Humayun’s research into prosthetics began when his grandmother started to go blind. His research showed that despite near-total loss of the light-sensing cells in patients with retinitis pigmentosa, working neurons still remained in the inner part of their retinas.

“These were retinal ganglion cells that had been sitting there dormant for three decades,” Tanguay says. “Yet they were still viable. If you lay your arm down and leave it for three days without moving it and try to pick it up again, you’ll definitely notice that the muscles start to atrophy. But these output cells were still viable 30 years after they stopped getting signals.” In 1992, Humayun found that stimulating a tiny region of these cells with an electrical signal allowed a patient to see light.

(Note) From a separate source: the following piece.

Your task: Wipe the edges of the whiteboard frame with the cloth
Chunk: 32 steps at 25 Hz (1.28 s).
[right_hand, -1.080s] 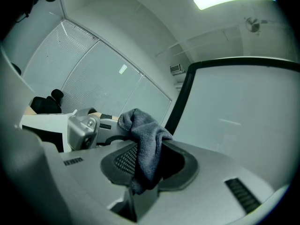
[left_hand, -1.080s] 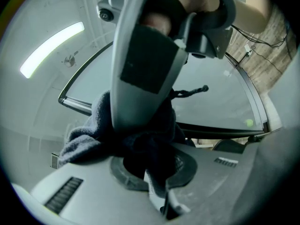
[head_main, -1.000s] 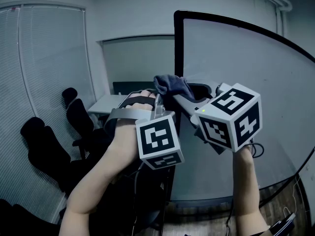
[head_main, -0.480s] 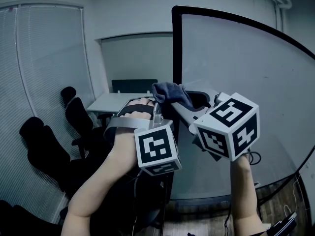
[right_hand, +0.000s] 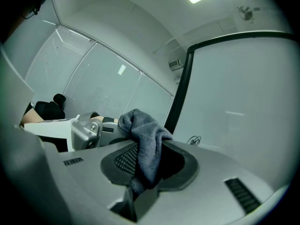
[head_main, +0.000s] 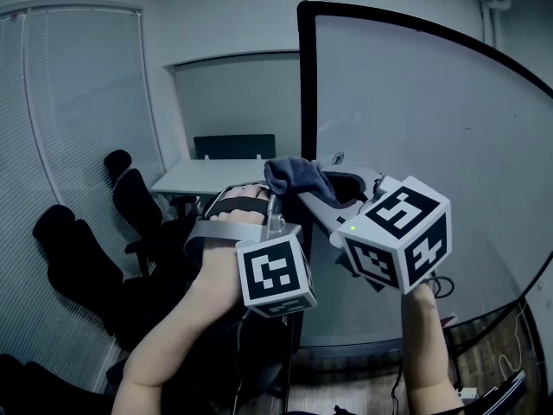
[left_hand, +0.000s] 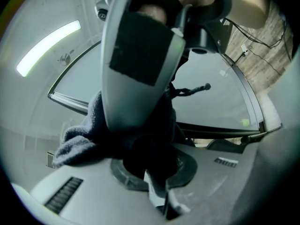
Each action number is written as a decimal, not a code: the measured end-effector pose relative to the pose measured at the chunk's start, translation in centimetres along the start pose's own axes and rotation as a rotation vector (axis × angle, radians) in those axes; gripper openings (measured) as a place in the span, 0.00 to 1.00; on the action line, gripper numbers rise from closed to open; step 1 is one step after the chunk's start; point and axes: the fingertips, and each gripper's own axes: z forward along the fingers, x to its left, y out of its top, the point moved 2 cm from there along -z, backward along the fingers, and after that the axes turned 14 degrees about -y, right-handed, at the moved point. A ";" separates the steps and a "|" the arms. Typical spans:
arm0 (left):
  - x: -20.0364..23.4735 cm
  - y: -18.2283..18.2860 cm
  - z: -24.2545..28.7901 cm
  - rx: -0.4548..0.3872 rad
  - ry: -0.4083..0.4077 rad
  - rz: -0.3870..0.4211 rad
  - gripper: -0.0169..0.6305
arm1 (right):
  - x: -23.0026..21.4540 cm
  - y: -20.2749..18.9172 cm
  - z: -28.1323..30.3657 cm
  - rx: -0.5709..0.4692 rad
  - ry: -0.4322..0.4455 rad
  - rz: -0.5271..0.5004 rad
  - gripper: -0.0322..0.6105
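A dark grey cloth (head_main: 294, 176) is bunched up at chest height, just left of the whiteboard's black frame edge (head_main: 304, 93). Both grippers meet at it. My left gripper (head_main: 275, 190) reaches up from below and is shut on the cloth (left_hand: 79, 142); the other gripper's padded finger (left_hand: 140, 55) crosses right in front of its camera. My right gripper (head_main: 304, 188) comes in from the right, shut on the cloth (right_hand: 145, 144), which drapes down between its jaws. The frame edge (right_hand: 180, 93) rises just behind the cloth. The white board surface (head_main: 423, 145) fills the right side.
Black office chairs (head_main: 78, 258) stand at the left below window blinds (head_main: 78, 119). A white desk (head_main: 203, 178) with a dark monitor (head_main: 233, 146) sits behind the grippers. Cables (head_main: 505, 383) lie on the floor at the bottom right.
Both grippers and the cloth have sunk slightly and drifted left together, keeping their hold. The frame edge sits a little further left in the head view.
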 end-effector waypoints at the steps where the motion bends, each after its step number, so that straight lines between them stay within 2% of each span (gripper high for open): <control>1: -0.2 0.0 0.1 0.000 -0.004 -0.002 0.06 | 0.1 -0.2 0.0 0.002 0.000 0.003 0.20; 13: -1.7 0.3 0.5 -0.034 -0.029 -0.032 0.06 | 0.7 -1.8 0.0 0.027 0.000 0.026 0.20; 23: -4.3 -0.7 1.4 0.021 -0.074 0.012 0.06 | 1.6 -4.0 -0.1 0.044 0.001 0.059 0.20; 27: -5.5 -0.6 1.7 0.009 -0.099 0.003 0.06 | 2.2 -5.2 -0.1 0.063 -0.006 0.058 0.20; 32: -6.7 -1.0 2.1 0.033 -0.136 0.021 0.06 | 2.7 -6.4 -0.1 0.077 -0.003 0.082 0.20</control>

“When the patient could see an electrical pulse from the electrode as a spot of light, that turned everything,” Humayun says. “That made me realize that we have to develop this. Clearly the brain can receive the signal, and this electrical current is not spread everywhere in the eye, but can in fact be confined to a very small area, directly corresponding to where on the retina we put the electrode.”

A healthy eye has a resolution of about 4,000 by 4,000 pixels, and a laptop screen is 1,000 by 1,000 pixels, but USC research shows that a person only needs about 25 by 25 pixels (625 pixels) to function in daily life.

Right now, patients with the Argus generally see grays and blacks, although some have reported seeing a few colors. Increased resolution and color vision are on the wish list for future generations of prosthetic devices.

Researchers are studying other strategies as well. In the future, the need for retinal prostheses might be avoided through early interventions and genetic therapies.

The earliest changes in patients with age-related macular degeneration (AMD), a leading cause of vision loss after age 50, occur in what are called retina pigment epithelium (RPE) cells. In advanced AMD, patients lose RPE cells in the macula, a central part of the retina that’s critical to seeing precisely.

In lab studies, David Hinton, professor of pathology, neurological surgery and ophthalmology at Keck School of Medicine of USC, and his team have grown stem cell-derived cells that can be surgically implanted under the retina, replacing diseased cells and preventing further damage to the photoreceptors, the light-sensitive cells of the macula and rest of the retina. They’ve been able to delay degeneration and restore vision in lab models. The researchers hope to open the investigational treatment to patients in a clinical trial in spring 2015.

Looking to the future

With an aging population, eye-related diseases are likely to touch a growing number of people every year. AMD currently affects more than 2 million Americans over 50. By 2020, another 2.95 million are expected to be diagnosed with the disease.

The need for solutions to vision problems will only keep mounting, but the scientists are readying for the call. They might even make artificial vision more powerful, in some ways, than the original.

Back at the visual prosthesis simulator screen, Tanguay shares some other high-tech ways the scientists are trying to restore sight. For one, they’re designing an ultra-miniature, wide-view camera that can provide eye-directed vision when it’s linked with an eye tracker and a prosthesis implanted in the eye. He shows me a picture of a kitchen, and I can make out the stove, table and chairs. “Now imagine if something were dropped in the kitchen,” he says. “You’d be able to find where it rolled.”

The simple act of finding an escaped carrot—a difficult task for a blind person—could be nothing short of revolutionary.